Assignment:
Set down the data that follows again, exactly as written.
####
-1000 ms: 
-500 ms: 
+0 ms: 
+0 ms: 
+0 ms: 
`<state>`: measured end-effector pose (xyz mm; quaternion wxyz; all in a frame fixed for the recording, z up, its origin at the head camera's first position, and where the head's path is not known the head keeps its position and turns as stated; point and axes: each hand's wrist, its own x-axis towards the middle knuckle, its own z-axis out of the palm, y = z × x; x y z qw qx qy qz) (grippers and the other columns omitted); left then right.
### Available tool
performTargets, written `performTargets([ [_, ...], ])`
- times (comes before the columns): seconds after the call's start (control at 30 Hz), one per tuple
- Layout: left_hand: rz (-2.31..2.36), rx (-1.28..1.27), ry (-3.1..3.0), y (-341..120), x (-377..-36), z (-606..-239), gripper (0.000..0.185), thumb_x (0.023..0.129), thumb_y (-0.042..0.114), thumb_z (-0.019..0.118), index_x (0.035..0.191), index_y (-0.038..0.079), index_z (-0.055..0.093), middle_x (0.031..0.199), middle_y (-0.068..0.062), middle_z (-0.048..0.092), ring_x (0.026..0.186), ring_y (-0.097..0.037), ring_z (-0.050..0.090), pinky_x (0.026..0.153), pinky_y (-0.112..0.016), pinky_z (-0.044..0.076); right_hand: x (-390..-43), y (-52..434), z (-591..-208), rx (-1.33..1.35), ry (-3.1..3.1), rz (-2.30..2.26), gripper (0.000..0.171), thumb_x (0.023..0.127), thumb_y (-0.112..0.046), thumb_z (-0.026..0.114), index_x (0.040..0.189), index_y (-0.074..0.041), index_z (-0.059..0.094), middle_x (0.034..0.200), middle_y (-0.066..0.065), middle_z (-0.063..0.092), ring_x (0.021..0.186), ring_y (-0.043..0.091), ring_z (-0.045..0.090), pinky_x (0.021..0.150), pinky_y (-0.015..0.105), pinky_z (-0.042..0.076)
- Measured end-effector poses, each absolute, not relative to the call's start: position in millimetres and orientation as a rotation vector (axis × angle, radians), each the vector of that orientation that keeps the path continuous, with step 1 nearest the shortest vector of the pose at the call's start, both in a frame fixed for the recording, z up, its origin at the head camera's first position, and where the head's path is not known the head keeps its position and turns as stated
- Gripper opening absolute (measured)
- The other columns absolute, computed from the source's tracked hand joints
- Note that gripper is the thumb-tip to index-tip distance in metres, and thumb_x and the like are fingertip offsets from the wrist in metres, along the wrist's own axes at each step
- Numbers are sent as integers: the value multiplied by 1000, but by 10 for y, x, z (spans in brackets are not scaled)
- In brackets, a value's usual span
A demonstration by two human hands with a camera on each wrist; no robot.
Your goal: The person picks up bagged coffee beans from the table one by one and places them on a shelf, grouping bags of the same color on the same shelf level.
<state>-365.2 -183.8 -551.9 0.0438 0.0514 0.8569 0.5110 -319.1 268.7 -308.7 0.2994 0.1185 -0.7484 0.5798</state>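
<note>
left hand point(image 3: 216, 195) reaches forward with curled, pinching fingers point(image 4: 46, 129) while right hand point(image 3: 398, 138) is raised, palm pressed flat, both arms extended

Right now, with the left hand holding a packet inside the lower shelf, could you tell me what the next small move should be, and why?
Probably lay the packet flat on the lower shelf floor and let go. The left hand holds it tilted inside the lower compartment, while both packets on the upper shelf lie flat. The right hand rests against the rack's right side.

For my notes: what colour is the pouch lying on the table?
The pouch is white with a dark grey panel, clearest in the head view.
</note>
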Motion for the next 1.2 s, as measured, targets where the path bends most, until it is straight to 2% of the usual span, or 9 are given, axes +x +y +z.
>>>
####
Response box:
-1000 ms: 
-500 ms: 
+0 ms: 
+0 ms: 
+0 ms: 
`<state>`: measured end-effector pose (xyz mm; quaternion wxyz; all in a frame fixed for the recording, z up, its origin at the head camera's first position, and where the head's path is not known the head keeps its position and turns as stated; point and axes: each hand's wrist, its own x-axis towards the middle knuckle, its own z-axis out of the palm, y = z × x; x y z qw qx qy qz) (grippers and the other columns omitted); left then right.
### Available tool
performTargets, written `performTargets([ [_, ...], ])`
- times (comes before the columns): seconds after the call's start (control at 30 Hz), one per tuple
- Layout: left_hand: rz (-2.31..2.36), rx (-1.28..1.27), ry (-3.1..3.0), y (-341..120), x (-377..-36), z (-606..-239), gripper (0.000..0.185), thumb_x (0.023..0.129), thumb_y (-0.042..0.114), thumb_z (-0.019..0.118), index_x (0.035..0.191), index_y (-0.038..0.079), index_z (-0.055..0.093), middle_x (0.031..0.199), middle_y (-0.068..0.062), middle_z (-0.048..0.092), ring_x (0.026..0.186), ring_y (-0.097..0.037), ring_z (-0.050..0.090), pinky_x (0.026..0.153), pinky_y (-0.112..0.016), pinky_z (-0.044..0.076); right_hand: x (-390..-43), y (-52..434), z (-591..-208), rx (-1.33..1.35), ry (-3.1..3.1), rz (-2.30..2.26), gripper (0.000..0.171), thumb_x (0.023..0.127), thumb_y (-0.112..0.046), thumb_z (-0.026..0.114), index_x (0.040..0.189), index_y (-0.074..0.041), index_z (-0.059..0.094), middle_x (0.034..0.200), middle_y (-0.066..0.065), middle_z (-0.063..0.092), ring_x (0.021..0.186), ring_y (-0.043..0.091), ring_z (-0.045..0.090), pinky_x (0.021..0.150), pinky_y (-0.015..0.105), pinky_z (-0.042..0.076)
- Measured end-effector poses, each absolute, not relative to the call's start: position in millimetres and orientation as a rotation vector (axis × angle, radians), each the vector of that orientation that keeps the path continuous, with step 1 nearest the shortest vector of the pose at the call's start, both in a frame fixed for the recording, z up, its origin at the head camera's first position, and where the head's path is not known the head keeps its position and turns as stated
- Gripper opening absolute (measured)
- The other columns absolute, computed from the source's tracked hand joints
- Note that gripper is the thumb-tip to index-tip distance in metres, and thumb_x and the like are fingertip offsets from the wrist in metres, along the wrist's own axes at each step
- Numbers are sent as integers: the value multiplied by 1000, but by 10 for y, x, z (spans in brackets are not scaled)
- In brackets, a value's usual span
A demonstration by two human hands with a camera on each wrist; no robot.
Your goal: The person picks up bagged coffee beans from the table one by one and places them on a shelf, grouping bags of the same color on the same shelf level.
<state>-365.2 -183.8 -551.9 0.0438 0.0514 0.8569 0.5110 -319.1 268.7 -308.7 0.2994 0.1185 -0.7484 0.5798</state>
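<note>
left hand point(image 3: 216, 195) reaches forward with curled, pinching fingers point(image 4: 46, 129) while right hand point(image 3: 398, 138) is raised, palm pressed flat, both arms extended

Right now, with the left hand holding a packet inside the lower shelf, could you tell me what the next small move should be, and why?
Probably lay the packet flat on the lower shelf floor and let go. The left hand holds it tilted inside the lower compartment, while both packets on the upper shelf lie flat. The right hand rests against the rack's right side.

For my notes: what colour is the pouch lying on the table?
The pouch is white with a dark grey panel, clearest in the head view.
</note>
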Motion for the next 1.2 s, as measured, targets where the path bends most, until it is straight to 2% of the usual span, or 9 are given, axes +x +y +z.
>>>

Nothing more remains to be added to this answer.